Koordinator Aksi Deni Supriatna mengatakan, aksi yang dilakukan merupakan bentuk perlawanan terhadap RUU Penyiaran yang diusulkan oleh Komisi Penyiaran Indonesia (KPI) kepada DPR. Sejumlah pasal dalam rancangan ini pun diduga bisa mengancam iklim demokrasi dan kebebasan pers di Indonesia.
“Banyak pasal yang dibahas sangat multitafsir dan berpotensi mengurangi partisipasi masyarakat. Salah satu yang menjadi sorotan adalah substansi Pasal 50 B ayat (2) huruf c terkait larangan liputan investigasi jurnalistik,” kata Deni di lokasi.

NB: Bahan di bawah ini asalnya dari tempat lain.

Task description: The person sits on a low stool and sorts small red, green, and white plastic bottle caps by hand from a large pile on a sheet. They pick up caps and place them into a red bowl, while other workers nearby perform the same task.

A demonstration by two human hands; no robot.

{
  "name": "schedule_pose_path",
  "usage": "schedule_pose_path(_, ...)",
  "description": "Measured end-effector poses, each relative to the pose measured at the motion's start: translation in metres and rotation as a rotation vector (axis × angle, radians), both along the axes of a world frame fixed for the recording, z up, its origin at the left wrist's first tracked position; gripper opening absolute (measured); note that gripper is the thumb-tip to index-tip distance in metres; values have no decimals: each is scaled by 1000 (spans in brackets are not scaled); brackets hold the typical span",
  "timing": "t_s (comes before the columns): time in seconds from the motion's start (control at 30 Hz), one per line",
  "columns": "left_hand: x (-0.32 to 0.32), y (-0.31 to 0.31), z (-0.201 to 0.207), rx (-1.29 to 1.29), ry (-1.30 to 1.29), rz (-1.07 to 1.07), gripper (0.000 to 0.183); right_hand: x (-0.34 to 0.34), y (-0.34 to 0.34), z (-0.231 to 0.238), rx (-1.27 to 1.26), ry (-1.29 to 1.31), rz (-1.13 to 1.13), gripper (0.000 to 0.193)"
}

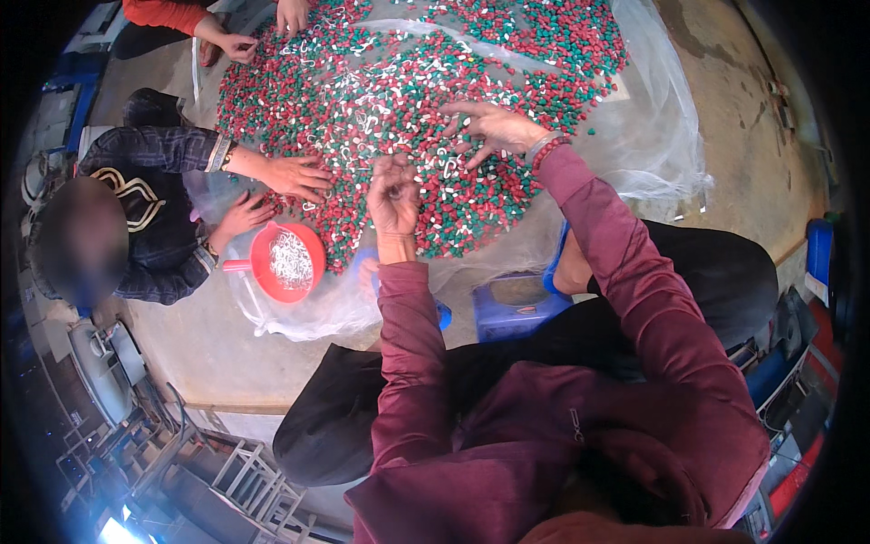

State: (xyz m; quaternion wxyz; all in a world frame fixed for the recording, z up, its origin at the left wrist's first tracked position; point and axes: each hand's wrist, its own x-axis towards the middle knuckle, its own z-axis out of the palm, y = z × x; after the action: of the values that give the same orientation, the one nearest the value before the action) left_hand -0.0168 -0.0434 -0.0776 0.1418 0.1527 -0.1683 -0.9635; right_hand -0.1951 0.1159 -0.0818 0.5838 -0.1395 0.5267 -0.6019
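Observation:
A wide pile of small red, green and white pieces point(471, 195) covers a clear plastic sheet, with curled white pieces point(367, 118) scattered over it. Above the near part of the pile is my left hand point(394, 195), palm up with its fingers curled in. What it holds, if anything, is too small to make out. My right hand point(494, 129) reaches over the pile from the right, fingers spread, with nothing visible in it. Left of my left hand stands a red dipper point(315, 247) with a handle, holding many small white pieces point(290, 261).
At the left, a person's hands point(294, 177) touch the pile beside the dipper. Another person's hands point(240, 47) are at its far left edge. The plastic sheet point(666, 118) spreads over the concrete floor point(743, 163). A blue stool point(512, 313) stands near my legs.

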Motion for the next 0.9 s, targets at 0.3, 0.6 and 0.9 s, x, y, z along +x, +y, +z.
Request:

Menurutnya, ini jelas merugikan masyarakat, sebab, dalam lingkup pemberantasan korupsi, produk jurnalistik kerap menjadi kanal alternatif untuk membongkar praktik kejahatan atau penyimpangan tindakan pejabat publik.
“Padahal, sebagai pilar keempat demokrasi media memiliki peran strategis dalam membangun demokrasi, khususnya yang melibatkan masyarakat,” jelasnya.
Sebagaimana diketahui, Revisi UU No. 32 Tahun 2002 tentang Penyiaran yang merupakan inisiatif DPR bertolak belakang dengan semangat demokrasi dan menjadi polemik di masyarakat.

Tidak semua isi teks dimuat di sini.